When you copy the listing, skip the images and return each line verbatim.

→ Given data
• • • •

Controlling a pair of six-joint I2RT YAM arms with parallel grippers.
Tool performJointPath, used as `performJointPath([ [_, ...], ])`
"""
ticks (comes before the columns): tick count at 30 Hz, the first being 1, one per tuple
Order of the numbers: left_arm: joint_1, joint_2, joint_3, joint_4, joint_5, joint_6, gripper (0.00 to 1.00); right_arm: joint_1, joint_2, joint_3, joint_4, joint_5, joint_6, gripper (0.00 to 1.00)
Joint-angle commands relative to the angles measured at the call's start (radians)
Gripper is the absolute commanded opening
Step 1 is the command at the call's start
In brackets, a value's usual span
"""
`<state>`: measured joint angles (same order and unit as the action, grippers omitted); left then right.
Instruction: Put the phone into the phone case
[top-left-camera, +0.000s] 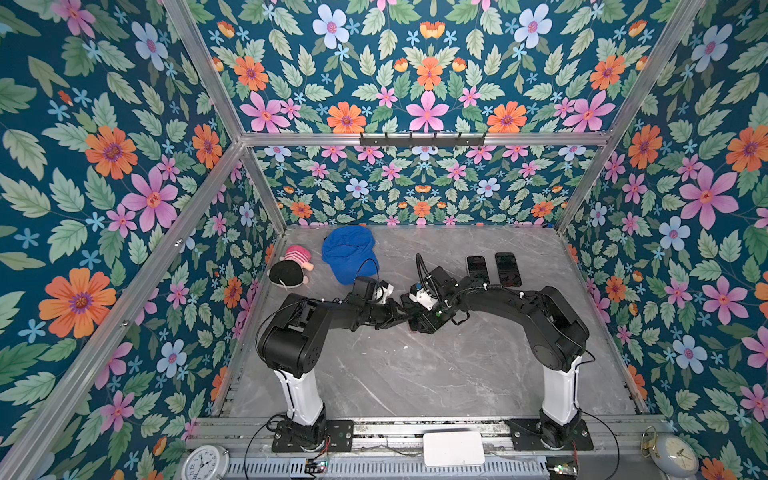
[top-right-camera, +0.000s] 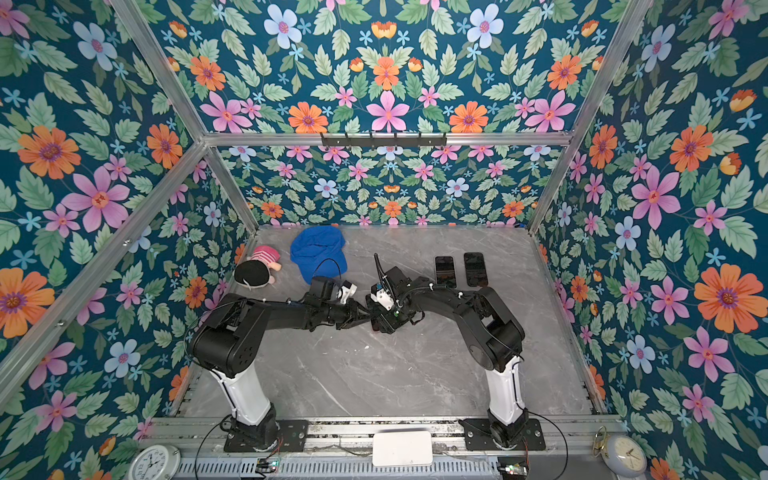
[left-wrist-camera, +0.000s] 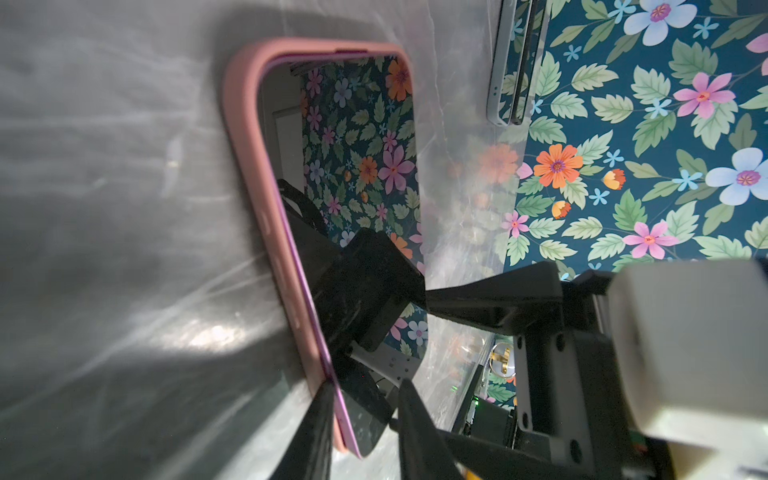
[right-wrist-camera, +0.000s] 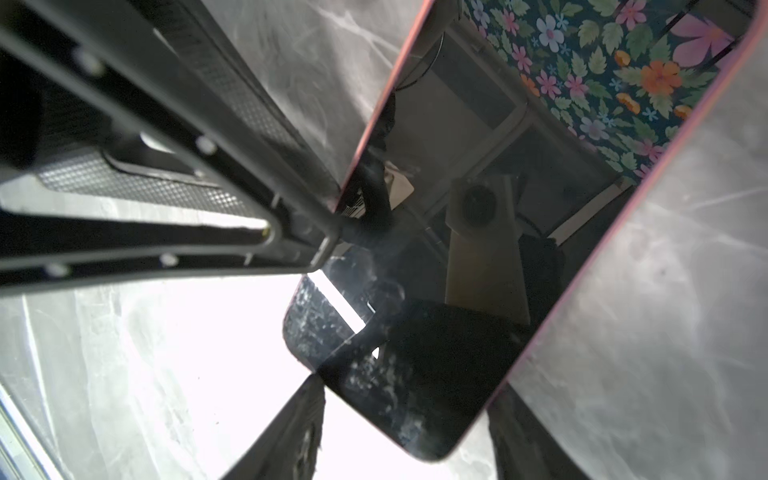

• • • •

→ Answer to the problem
Controlling a pair of six-joint I2RT YAM arms with parallel grippers.
Tool performJointPath, used as `performJointPath([ [_, ...], ])`
"""
ticks (comes before the columns): tick count at 30 Hz, the first being 1, one per tuple
Order of the numbers: left_arm: joint_1, joint_2, joint_3, joint_4, joint_5, joint_6, gripper (0.00 to 1.00); right_arm: joint_1, joint_2, joint_3, joint_4, joint_5, joint_6, gripper (0.00 to 1.00)
Joint-angle commands relative to the angles measured at the call's start (radians)
Gripper is the absolute commanded opening
Step 1 is the command at the call's start
In brackets, a value's usual span
"""
`<state>`: measured joint angles (same order and unit as the action, grippers omitted); left then right.
Instruction: Put the phone into the phone case
[top-left-camera, +0.000s] 
[top-right-camera, +0.000s] 
[left-wrist-camera, +0.000s] 
[right-wrist-camera, +0.000s] 

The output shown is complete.